En un verdadero acto de desafío por el lugar y la forma como se dieron los hechos, el terrorismo volvió a tocar las puertas de Bogotá. Ayer hacia las nueve y treinta de la mañana explotó una camioneta bomba en la Escuela General Santander, el mismo sitio donde jóvenes estudiantes desarmados se forman para ser los futuros oficiales de la Policía Nacional de Colombia. La magnitud del atentado hasta este momento enluta a once familias, deja a cincuenta y dos personas heridas y un número indeterminado de desaparecidos. La explosión fue masiva y dejó detrás de sí una estela de daños materiales hasta donde su onda expansiva alcanzó a llegar. Es inevitable que las impactantes imágenes que deja el ataque nos traiga recuerdos de las décadas y décadas de terror y violencia a los que hemos sido sometidos los colombianos por cuenta de las actividades ilícitas de los bandidos y criminales de lesa humanidad.
Lo único que parecería ser diferente del resto de atentados terroristas perpetuados por los grupos armados y los carteles de las drogas es que – teniendo en cuenta las circunstancias que conocemos hasta el momento – el terrorista, José Aldemar Rojas Rodríguez se inmoló al mejor estilo de los fanáticos religiosos que esperan encontrarse con once mil vírgenes en el Paraíso de Alá.
En el pasado vimos casos en los que los autores materiales de dichos ataques morían en el atentado, pero esto fue el resultado del engaño de los autores intelectuales como en el caso de la bomba en el avión de Avianca en el año ochenta y nueve y en la bomba en el Club el Nogal en la que el terrorista fue engañado por su propio tío que, a propósito, hoy goza de la libertad gracias al nefasto acuerdo de Juan Manuel Santos con las FARC y de la anuencia de la JEP que le dio permiso para descansar en las Islas Margarita.
Gracias a la información que conocemos hasta el momento sabemos que el terrorista se acercó a la garita de control en una camioneta Nissan gris y que los perros antiexplosivos detectaron los ochenta kilos de pentolita que cargaba. En ese momento Rojas decidió arroyar a los policías que trataron de evitar su acceso y aceleró hasta estrellar el carro contra un muro al interior de la escuela. Evidentemente el terrorista tenía que saber que pasar por el puesto de control sin que su mortal carga fuese detectada era absolutamente imposible. Lo que nos lleva a la inevitable conclusión de que Rojas Rodríguez no tenía la intención de salir con vida del deleznable atentado. Es decir que en Colombia tocamos fondo en la degradación de la guerra de guerrillas porque estaríamos enfrentados a personas dispuestas a dar sus vidas movidas por un profundo odio hacia nuestras instituciones y fuerza pública.

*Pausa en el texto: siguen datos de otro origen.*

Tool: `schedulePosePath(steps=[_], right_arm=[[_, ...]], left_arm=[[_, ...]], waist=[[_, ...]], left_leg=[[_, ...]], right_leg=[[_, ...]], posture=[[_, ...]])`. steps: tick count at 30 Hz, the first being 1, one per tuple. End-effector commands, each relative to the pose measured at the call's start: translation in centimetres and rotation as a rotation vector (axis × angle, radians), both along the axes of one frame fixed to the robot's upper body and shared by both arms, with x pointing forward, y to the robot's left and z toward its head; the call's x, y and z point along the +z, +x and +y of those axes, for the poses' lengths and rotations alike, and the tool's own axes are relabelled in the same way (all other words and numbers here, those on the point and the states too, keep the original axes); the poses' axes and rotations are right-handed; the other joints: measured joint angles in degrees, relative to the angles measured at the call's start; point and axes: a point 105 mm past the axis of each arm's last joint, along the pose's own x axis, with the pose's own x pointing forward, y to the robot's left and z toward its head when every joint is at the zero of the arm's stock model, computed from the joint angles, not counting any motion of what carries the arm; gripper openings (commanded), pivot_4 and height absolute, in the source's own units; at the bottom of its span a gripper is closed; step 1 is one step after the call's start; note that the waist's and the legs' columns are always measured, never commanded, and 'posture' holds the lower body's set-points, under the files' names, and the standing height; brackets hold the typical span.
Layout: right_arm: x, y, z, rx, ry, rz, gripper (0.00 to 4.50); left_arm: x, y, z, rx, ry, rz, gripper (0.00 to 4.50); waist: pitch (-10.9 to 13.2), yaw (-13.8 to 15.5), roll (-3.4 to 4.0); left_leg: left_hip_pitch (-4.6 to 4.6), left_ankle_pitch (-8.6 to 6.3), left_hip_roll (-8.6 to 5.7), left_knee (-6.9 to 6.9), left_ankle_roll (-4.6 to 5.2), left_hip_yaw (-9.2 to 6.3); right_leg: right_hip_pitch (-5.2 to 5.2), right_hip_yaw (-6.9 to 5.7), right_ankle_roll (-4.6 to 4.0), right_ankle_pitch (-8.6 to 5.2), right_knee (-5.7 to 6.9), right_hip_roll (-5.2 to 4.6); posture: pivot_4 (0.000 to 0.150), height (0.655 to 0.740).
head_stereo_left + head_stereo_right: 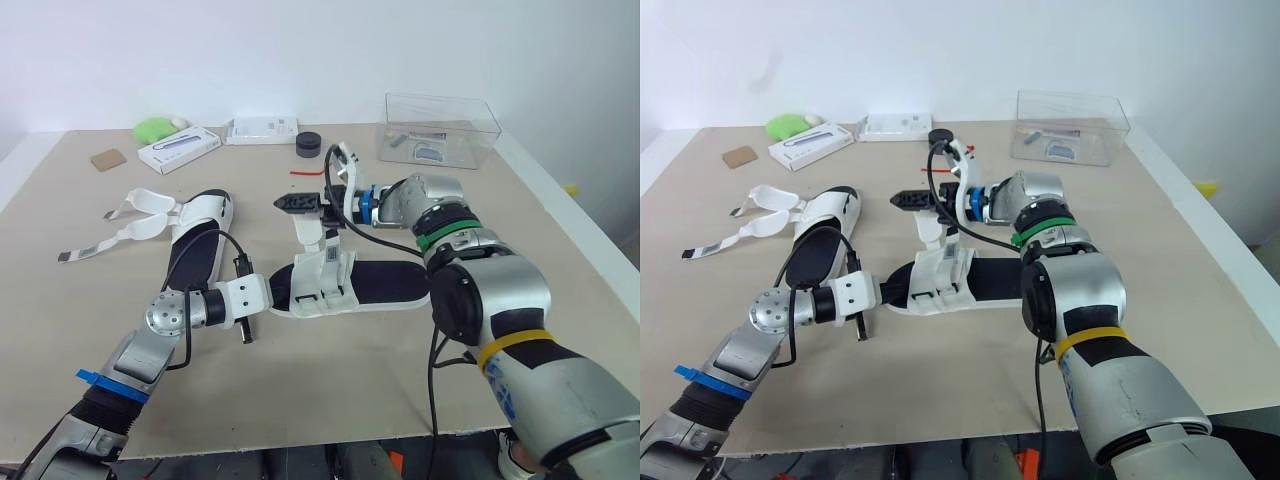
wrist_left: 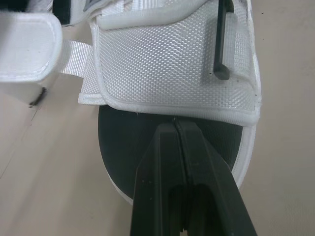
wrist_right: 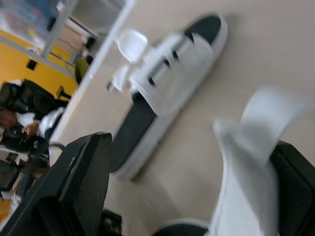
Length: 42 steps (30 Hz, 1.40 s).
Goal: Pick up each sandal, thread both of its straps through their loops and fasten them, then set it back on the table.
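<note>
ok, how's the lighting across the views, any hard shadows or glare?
Left eye view: soft, even light on the table, only a faint shadow along the near sandal; mild reflections on the clear box. Left wrist view: mesh upper evenly lit, black sole reads dark around the left gripper. Right wrist view: tabletop bright, no hot spots.

The left gripper meets the near sandal at the hem of its white upper. Whether the closed fingertips pinch that hem cannot be told, and the picture's edges cut the sandal off there. From the head, the left arm covers this sandal's end. The strap beside the right gripper is smeared. The other sandal is blurred too. Items inside the clear box at the table's far right corner are too small to name.
</note>
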Motion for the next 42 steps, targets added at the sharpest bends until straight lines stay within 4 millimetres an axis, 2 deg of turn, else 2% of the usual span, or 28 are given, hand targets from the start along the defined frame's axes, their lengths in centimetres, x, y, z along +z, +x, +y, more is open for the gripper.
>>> schedulePosePath(steps=[1, 10, 13, 15, 20, 21, 23, 27, 31, 32, 37, 40, 42], right_arm=[[3.1, 0.4, 0.0, -0.017, 0.082, -0.062, 4.47], [3.8, 0.6, -0.3, -0.034, 0.114, -0.065, 4.47], [3.8, 0.7, -0.5, -0.049, 0.124, -0.066, 3.6], [3.8, 0.6, -0.4, -0.035, 0.121, -0.073, 2.55], [3.6, 0.5, -0.3, -0.013, 0.1, -0.112, 0.36], [3.7, 0.6, -0.3, -0.001, 0.084, -0.152, 0.06], [3.7, 0.4, -0.3, 0.042, 0.037, -0.241, 0.06], [3.0, -0.9, 0.3, 0.268, -0.184, -0.667, 0.06], [3.1, -2.9, 0.7, 0.381, -0.28, -1.127, 0.06], [3.1, -3.7, 0.7, 0.427, -0.322, -1.287, 0.06], [2.5, -7.7, 0.6, 0.648, -0.391, -1.833, 0.06], [1.6, -9.4, -0.1, 0.795, -0.433, -2.099, 0.06], [0.3, -9.9, -0.8, 0.925, -0.493, -2.206, 0.06]], left_arm=[[-3.4, -0.5, 1.0, 0.037, 0.094, 0.116, 0.0], [-3.5, -0.3, 0.7, 0.024, 0.095, 0.117, 0.0], [-3.5, -0.3, 0.6, 0.019, 0.096, 0.118, 0.0], [-3.5, -0.3, 0.6, 0.018, 0.096, 0.12, 0.0], [-3.5, -0.2, 0.5, 0.018, 0.095, 0.122, 0.0], [-3.5, -0.3, 0.5, 0.019, 0.094, 0.122, 0.0], [-3.6, -0.3, 0.6, 0.019, 0.094, 0.123, 0.0], [-3.7, -0.4, 0.7, 0.023, 0.094, 0.128, 0.0], [-3.8, -0.5, 0.7, 0.024, 0.093, 0.131, 0.0], [-3.8, -0.5, 0.6, 0.024, 0.091, 0.131, 0.0], [-3.7, -0.3, 0.5, 0.02, 0.091, 0.129, 0.0], [-3.7, -0.3, 0.5, 0.017, 0.092, 0.128, 0.0], [-3.7, -0.3, 0.5, 0.014, 0.094, 0.127, 0.0]], waist=[[0.0, 0.0, 0.0], [0.0, 0.0, 0.0], [0.0, 0.02, 0.0], [0.0, 0.02, 0.0], [0.0, 0.02, 0.0], [0.0, 0.02, 0.0], [0.0, 0.02, 0.0], [0.0, 0.02, 0.0], [0.0, 0.02, 0.01], [0.0, 0.02, 0.01], [0.01, 0.02, 0.02], [0.02, 0.06, 0.03], [0.02, 0.06, 0.03]], left_leg=[[0.0, 0.0, 0.0, 0.0, 0.0, 0.0], [-0.01, 0.0, -0.01, 0.01, 0.0, 0.01], [-0.01, 0.0, -0.01, 0.01, 0.0, 0.01], [-0.01, 0.0, -0.02, 0.01, 0.0, 0.01], [0.0, 0.0, -0.02, 0.01, 0.0, 0.01], [0.0, 0.0, -0.02, 0.01, 0.0, 0.01], [0.0, 0.0, -0.03, 0.02, 0.0, 0.01], [0.0, 0.0, -0.04, 0.03, 0.0, 0.02], [0.01, 0.0, -0.04, 0.03, 0.0, 0.03], [0.01, 0.0, -0.04, 0.03, -0.01, 0.03], [0.08, 0.0, -0.04, 0.03, -0.01, 0.08], [0.1, 0.02, -0.04, 0.03, -0.03, 0.1], [0.13, 0.02, -0.04, 0.03, -0.04, 0.12]], right_leg=[[0.0, 0.0, 0.0, 0.0, 0.0, 0.0], [0.01, 0.01, 0.01, 0.0, 0.0, -0.02], [0.02, 0.01, 0.01, 0.0, 0.0, -0.02], [0.02, 0.01, 0.01, 0.01, 0.0, -0.02], [0.02, 0.02, 0.02, 0.01, 0.0, -0.02], [0.02, 0.02, 0.02, 0.01, 0.0, -0.02], [0.03, 0.01, 0.02, 0.01, -0.01, -0.02], [0.04, -0.04, 0.08, 0.02, -0.03, 0.04], [0.05, -0.03, 0.15, 0.01, -0.03, 0.04], [0.04, -0.03, 0.15, 0.01, -0.02, 0.02], [0.05, -0.02, 0.13, 0.02, -0.01, -0.04], [0.06, -0.02, 0.1, 0.03, -0.01, -0.07], [0.07, -0.01, 0.07, 0.02, -0.01, -0.1]], posture=[[0.15, 0.74], [0.15, 0.74], [0.15, 0.74], [0.15, 0.74], [0.15, 0.74], [0.15, 0.74], [0.15, 0.74], [0.15, 0.74], [0.15, 0.74], [0.15, 0.74], [0.15, 0.74], [0.15, 0.74], [0.15, 0.74]])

Para dar con los autores intelectuales del atentado no nos tenemos que ir muy lejos. José Aldemar Rojas Rodríguez, alias Mocho Kiko se encuentra dentro del organigrama del ELN y fue uno de sus tantos explosivistas. El periodista Herbin Hoyos Medina tuvo la amabilidad de informarme que un desmovilizado con el que tiene comunicación tuvo acceso a una información que indicaba que hace seis meses le habían advertido a inteligencia que había un plan terrorista de grandes magnitudes para ejecutar en Bogotá. Además, hace dos días desde la cuenta de las milicias urbanas del ELN (@Urbano_ELN) escribieron el siguiente trino: “¡Algo sucederá en el calor de esta ciudad!, un estallido de mujeres y hombres que se empiezan a organizar para sacar tanta maleza de este gran jardín de flores rojas.
Y así fue, hombres y mujeres, o más bien, jóvenes con vocación de servicio fueron vilmente asesinados por un estallido que les robó el futuro. Llegó la hora para que estos terroristas que aprendieron bien la lección que les dejó Santos de obtener beneficios a cambio del derramamiento de sangre aprendan otra lección: el que las hace las paga porque la verdadera paz solo se puede construir con seguridad. Le expreso toda mi solidaridad a los familiares de los fallecidos, a los heridos y a los jóvenes que se estremecieron con el horror que tuvieron que vivir.